== SUPPLIED RECORDS ==

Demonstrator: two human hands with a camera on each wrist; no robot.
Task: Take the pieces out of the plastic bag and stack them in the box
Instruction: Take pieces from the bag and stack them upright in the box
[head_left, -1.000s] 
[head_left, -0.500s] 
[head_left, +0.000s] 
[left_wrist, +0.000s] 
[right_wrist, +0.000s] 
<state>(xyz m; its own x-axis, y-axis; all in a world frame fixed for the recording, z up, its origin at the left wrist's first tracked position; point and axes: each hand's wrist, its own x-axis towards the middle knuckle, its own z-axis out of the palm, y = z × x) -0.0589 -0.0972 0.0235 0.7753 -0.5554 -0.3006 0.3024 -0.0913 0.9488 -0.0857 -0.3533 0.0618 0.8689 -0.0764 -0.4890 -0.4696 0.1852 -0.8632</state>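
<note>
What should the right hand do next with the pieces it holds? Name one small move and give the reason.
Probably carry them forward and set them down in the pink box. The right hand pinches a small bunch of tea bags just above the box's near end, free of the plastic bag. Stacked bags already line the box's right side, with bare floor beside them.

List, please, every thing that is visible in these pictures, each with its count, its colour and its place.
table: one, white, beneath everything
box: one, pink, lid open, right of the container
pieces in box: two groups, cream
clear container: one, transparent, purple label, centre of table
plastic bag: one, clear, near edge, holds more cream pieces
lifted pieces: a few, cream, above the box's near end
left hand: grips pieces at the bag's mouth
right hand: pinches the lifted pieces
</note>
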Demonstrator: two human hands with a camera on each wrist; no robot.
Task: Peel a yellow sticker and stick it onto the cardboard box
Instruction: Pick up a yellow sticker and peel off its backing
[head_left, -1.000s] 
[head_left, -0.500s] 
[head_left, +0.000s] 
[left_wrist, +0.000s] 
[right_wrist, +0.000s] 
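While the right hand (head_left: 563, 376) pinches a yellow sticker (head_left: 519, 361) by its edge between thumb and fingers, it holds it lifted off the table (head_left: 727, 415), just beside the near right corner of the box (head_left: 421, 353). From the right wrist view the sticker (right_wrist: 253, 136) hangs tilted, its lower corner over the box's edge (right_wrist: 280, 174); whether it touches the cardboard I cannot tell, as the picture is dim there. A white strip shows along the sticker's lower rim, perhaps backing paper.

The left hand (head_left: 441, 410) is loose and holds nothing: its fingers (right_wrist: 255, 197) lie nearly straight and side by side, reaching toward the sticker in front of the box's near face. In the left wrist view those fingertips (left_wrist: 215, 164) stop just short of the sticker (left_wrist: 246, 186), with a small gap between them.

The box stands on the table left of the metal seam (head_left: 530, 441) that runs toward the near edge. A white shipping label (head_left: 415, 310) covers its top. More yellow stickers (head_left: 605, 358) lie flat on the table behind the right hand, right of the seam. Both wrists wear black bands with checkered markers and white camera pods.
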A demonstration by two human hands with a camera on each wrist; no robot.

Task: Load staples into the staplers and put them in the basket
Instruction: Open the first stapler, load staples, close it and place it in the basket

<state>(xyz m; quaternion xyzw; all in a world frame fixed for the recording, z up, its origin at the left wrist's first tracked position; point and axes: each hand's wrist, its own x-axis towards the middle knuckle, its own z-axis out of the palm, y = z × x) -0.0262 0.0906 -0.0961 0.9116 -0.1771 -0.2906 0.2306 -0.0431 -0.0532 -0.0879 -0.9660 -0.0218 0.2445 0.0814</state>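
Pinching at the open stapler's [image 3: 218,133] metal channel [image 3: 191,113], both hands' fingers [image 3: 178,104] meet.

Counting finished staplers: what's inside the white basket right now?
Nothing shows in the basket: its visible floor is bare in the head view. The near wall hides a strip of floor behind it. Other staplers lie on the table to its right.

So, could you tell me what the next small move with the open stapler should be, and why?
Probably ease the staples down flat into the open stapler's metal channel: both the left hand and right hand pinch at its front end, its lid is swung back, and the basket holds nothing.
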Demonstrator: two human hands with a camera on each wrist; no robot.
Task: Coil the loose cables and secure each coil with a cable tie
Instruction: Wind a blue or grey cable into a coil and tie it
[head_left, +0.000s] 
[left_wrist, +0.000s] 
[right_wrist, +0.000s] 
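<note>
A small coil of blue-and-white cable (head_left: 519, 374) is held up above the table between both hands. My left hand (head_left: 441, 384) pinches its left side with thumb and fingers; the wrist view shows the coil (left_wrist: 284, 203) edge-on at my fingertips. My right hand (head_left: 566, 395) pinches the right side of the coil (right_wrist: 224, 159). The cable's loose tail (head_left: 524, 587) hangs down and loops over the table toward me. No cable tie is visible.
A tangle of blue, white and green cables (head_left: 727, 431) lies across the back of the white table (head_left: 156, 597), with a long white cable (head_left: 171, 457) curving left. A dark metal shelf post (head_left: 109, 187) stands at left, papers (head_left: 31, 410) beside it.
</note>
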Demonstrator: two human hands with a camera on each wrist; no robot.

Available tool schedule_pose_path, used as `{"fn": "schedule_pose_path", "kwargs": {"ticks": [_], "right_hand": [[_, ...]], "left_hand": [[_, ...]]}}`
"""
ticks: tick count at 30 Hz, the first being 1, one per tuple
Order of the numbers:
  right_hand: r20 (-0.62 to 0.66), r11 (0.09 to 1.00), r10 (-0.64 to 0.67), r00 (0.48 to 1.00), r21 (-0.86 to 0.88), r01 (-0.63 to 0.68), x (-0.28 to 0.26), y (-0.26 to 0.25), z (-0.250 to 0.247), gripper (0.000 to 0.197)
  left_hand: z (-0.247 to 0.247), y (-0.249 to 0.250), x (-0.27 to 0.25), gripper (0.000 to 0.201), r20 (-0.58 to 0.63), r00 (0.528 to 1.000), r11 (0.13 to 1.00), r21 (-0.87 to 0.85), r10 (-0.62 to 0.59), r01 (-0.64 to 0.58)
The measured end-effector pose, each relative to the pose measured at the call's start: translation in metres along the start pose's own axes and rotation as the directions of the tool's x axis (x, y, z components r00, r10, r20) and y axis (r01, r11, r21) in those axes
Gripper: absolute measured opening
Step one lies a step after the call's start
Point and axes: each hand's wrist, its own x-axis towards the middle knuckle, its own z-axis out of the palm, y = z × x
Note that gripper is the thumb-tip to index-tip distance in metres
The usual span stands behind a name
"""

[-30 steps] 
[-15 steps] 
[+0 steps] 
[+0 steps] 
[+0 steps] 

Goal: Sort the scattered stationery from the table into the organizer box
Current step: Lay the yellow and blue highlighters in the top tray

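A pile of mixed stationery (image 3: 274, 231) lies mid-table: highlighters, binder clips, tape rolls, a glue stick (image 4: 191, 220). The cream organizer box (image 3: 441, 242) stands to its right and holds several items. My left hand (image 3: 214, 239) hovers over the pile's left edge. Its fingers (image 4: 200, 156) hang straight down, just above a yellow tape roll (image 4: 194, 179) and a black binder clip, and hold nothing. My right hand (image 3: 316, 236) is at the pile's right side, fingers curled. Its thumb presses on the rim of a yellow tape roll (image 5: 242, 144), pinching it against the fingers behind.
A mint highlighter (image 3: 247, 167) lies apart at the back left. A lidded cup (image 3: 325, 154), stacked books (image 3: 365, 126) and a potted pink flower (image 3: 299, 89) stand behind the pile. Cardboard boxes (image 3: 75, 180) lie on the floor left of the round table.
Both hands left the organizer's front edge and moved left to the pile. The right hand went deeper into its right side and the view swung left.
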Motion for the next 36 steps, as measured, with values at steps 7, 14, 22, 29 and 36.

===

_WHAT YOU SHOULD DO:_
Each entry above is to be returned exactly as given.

_EXPECTED OUTPUT:_
Demonstrator: two human hands with a camera on each wrist; no robot.
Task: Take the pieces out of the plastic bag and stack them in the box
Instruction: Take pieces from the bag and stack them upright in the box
[head_left, -1.000s] 
[head_left, -0.500s] 
[head_left, +0.000s] 
[left_wrist, +0.000s] 
[right_wrist, +0.000s] 
<state>(xyz m; its own x-axis, y-axis; all in a world frame fixed for the recording, z up, its origin at the left wrist's first tracked position; point and axes: each hand's wrist, its own x-axis towards the middle knuckle, its own z-axis out of the palm, y = z × x) -0.0589 -0.0972 0.0235 0.7753 -0.5554 -0.3006 0.3024 -0.0913 0.9488 -0.0857 -0.3533 0.0618 0.8689 -0.0764 -0.4890 -0.4696 0.1852 -0.8632</state>
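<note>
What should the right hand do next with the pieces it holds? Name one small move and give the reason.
Probably carry them forward and set them down in the pink box. The right hand pinches a small bunch of tea bags just above the box's near end, free of the plastic bag. Stacked bags already line the box's right side, with bare floor beside them.

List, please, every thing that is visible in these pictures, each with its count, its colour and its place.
table: one, white, beneath everything
box: one, pink, lid open, right of the container
pieces in box: two groups, cream
clear container: one, transparent, purple label, centre of table
plastic bag: one, clear, near edge, holds more cream pieces
lifted pieces: a few, cream, above the box's near end
left hand: grips pieces at the bag's mouth
right hand: pinches the lifted pieces
</note>
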Demonstrator: two human hands with a camera on each wrist; no robot.
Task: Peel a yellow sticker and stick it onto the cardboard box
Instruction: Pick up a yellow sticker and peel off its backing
[head_left, -1.000s] 
[head_left, -0.500s] 
[head_left, +0.000s] 
[left_wrist, +0.000s] 
[right_wrist, +0.000s] 
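While the right hand (head_left: 563, 376) pinches a yellow sticker (head_left: 519, 361) by its edge between thumb and fingers, it holds it lifted off the table (head_left: 727, 415), just beside the near right corner of the box (head_left: 421, 353). From the right wrist view the sticker (right_wrist: 253, 136) hangs tilted, its lower corner over the box's edge (right_wrist: 280, 174); whether it touches the cardboard I cannot tell, as the picture is dim there. A white strip shows along the sticker's lower rim, perhaps backing paper.

The left hand (head_left: 441, 410) is loose and holds nothing: its fingers (right_wrist: 255, 197) lie nearly straight and side by side, reaching toward the sticker in front of the box's near face. In the left wrist view those fingertips (left_wrist: 215, 164) stop just short of the sticker (left_wrist: 246, 186), with a small gap between them.

The box stands on the table left of the metal seam (head_left: 530, 441) that runs toward the near edge. A white shipping label (head_left: 415, 310) covers its top. More yellow stickers (head_left: 605, 358) lie flat on the table behind the right hand, right of the seam. Both wrists wear black bands with checkered markers and white camera pods.
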A demonstration by two human hands with a camera on each wrist; no robot.

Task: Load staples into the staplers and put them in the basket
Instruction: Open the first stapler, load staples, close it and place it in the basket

<state>(xyz m; quaternion xyzw; all in a world frame fixed for the recording, z up, its origin at the left wrist's first tracked position; point and axes: each hand's wrist, its own x-axis towards the middle knuckle, its own z-axis out of the palm, y = z × x) -0.0262 0.0906 -0.0961 0.9116 -0.1771 -0.2906 0.2306 -0.0431 -0.0532 -0.0879 -0.9660 -0.0218 0.2445 0.0814</state>
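Pinching at the open stapler's [image 3: 218,133] metal channel [image 3: 191,113], both hands' fingers [image 3: 178,104] meet.

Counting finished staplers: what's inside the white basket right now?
Nothing shows in the basket: its visible floor is bare in the head view. The near wall hides a strip of floor behind it. Other staplers lie on the table to its right.

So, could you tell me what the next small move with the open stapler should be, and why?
Probably ease the staples down flat into the open stapler's metal channel: both the left hand and right hand pinch at its front end, its lid is swung back, and the basket holds nothing.
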Demonstrator: two human hands with a camera on each wrist; no robot.
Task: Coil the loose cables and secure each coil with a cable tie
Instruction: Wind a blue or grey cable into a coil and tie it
[head_left, +0.000s] 
[left_wrist, +0.000s] 
[right_wrist, +0.000s] 
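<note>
A small coil of blue-and-white cable (head_left: 519, 374) is held up above the table between both hands. My left hand (head_left: 441, 384) pinches its left side with thumb and fingers; the wrist view shows the coil (left_wrist: 284, 203) edge-on at my fingertips. My right hand (head_left: 566, 395) pinches the right side of the coil (right_wrist: 224, 159). The cable's loose tail (head_left: 524, 587) hangs down and loops over the table toward me. No cable tie is visible.
A tangle of blue, white and green cables (head_left: 727, 431) lies across the back of the white table (head_left: 156, 597), with a long white cable (head_left: 171, 457) curving left. A dark metal shelf post (head_left: 109, 187) stands at left, papers (head_left: 31, 410) beside it.
</note>
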Demonstrator: two human hands with a camera on each wrist; no robot.

Available tool schedule_pose_path, used as `{"fn": "schedule_pose_path", "kwargs": {"ticks": [_], "right_hand": [[_, ...]], "left_hand": [[_, ...]]}}`
"""
ticks: tick count at 30 Hz, the first being 1, one per tuple
Order of the numbers:
  right_hand: r20 (-0.62 to 0.66), r11 (0.09 to 1.00), r10 (-0.64 to 0.67), r00 (0.48 to 1.00), r21 (-0.86 to 0.88), r01 (-0.63 to 0.68), x (-0.28 to 0.26), y (-0.26 to 0.25), z (-0.250 to 0.247), gripper (0.000 to 0.197)
  left_hand: z (-0.247 to 0.247), y (-0.249 to 0.250), x (-0.27 to 0.25), gripper (0.000 to 0.201), r20 (-0.58 to 0.63), r00 (0.528 to 1.000), r11 (0.13 to 1.00), r21 (-0.87 to 0.85), r10 (-0.62 to 0.59), r01 (-0.64 to 0.58)
The measured end-effector pose, each relative to the pose measured at the call's start: translation in metres along the start pose's own axes and rotation as the directions of the tool's x axis (x, y, z components r00, r10, r20) and y axis (r01, r11, r21) in those axes
Gripper: absolute measured opening
Step one lies a step after the call's start
Point and axes: each hand's wrist, its own x-axis towards the middle knuckle, its own z-axis out of the palm, y = z × x
Note that gripper is the thumb-tip to index-tip distance in metres
The usual span stands behind a name
"""

[-30 steps] 
[-15 steps] 
[+0 steps] 
[+0 steps] 
[+0 steps] 

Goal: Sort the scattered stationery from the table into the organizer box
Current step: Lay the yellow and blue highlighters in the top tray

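A pile of mixed stationery (image 3: 274, 231) lies mid-table: highlighters, binder clips, tape rolls, a glue stick (image 4: 191, 220). The cream organizer box (image 3: 441, 242) stands to its right and holds several items. My left hand (image 3: 214, 239) hovers over the pile's left edge. Its fingers (image 4: 200, 156) hang straight down, just above a yellow tape roll (image 4: 194, 179) and a black binder clip, and hold nothing. My right hand (image 3: 316, 236) is at the pile's right side, fingers curled. Its thumb presses on the rim of a yellow tape roll (image 5: 242, 144), pinching it against the fingers behind.
A mint highlighter (image 3: 247, 167) lies apart at the back left. A lidded cup (image 3: 325, 154), stacked books (image 3: 365, 126) and a potted pink flower (image 3: 299, 89) stand behind the pile. Cardboard boxes (image 3: 75, 180) lie on the floor left of the round table.
Both hands left the organizer's front edge and moved left to the pile. The right hand went deeper into its right side and the view swung left.
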Motion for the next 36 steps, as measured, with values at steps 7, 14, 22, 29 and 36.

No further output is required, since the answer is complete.